■ **Aim of the exercise**: Go through the data and count the lines holding the string "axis". Write only the number.

___ Data extract

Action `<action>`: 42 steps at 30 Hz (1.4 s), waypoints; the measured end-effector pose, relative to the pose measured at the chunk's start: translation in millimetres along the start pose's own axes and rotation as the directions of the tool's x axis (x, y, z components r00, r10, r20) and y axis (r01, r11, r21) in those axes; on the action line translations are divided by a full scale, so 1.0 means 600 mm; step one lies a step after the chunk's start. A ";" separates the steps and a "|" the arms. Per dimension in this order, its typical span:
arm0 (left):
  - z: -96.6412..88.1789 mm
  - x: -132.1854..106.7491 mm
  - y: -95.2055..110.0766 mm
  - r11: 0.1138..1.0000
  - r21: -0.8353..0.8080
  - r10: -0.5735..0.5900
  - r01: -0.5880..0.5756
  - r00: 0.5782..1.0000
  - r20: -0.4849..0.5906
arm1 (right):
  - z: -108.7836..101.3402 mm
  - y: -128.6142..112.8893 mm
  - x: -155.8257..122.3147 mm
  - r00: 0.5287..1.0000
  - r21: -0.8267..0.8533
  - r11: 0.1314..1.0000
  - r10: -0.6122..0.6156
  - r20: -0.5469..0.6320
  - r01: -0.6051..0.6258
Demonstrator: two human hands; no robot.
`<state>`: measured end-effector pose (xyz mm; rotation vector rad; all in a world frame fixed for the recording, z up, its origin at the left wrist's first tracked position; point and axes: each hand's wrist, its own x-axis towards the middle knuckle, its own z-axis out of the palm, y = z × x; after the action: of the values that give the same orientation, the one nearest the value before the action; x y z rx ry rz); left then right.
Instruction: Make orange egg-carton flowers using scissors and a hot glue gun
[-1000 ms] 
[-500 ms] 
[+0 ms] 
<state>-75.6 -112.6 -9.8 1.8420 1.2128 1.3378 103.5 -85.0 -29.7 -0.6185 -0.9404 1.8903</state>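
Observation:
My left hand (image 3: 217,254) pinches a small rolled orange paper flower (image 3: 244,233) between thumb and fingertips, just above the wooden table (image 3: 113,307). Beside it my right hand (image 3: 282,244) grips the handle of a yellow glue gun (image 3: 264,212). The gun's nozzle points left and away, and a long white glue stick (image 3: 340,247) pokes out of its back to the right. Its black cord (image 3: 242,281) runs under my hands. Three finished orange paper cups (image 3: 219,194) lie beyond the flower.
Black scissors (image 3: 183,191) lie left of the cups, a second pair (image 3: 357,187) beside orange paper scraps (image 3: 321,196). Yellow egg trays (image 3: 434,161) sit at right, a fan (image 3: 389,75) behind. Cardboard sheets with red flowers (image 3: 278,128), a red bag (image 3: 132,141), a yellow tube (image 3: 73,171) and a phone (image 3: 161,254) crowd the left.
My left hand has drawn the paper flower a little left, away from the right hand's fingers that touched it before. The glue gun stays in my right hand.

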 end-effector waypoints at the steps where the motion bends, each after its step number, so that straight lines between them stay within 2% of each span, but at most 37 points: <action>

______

■ **Answer**: 2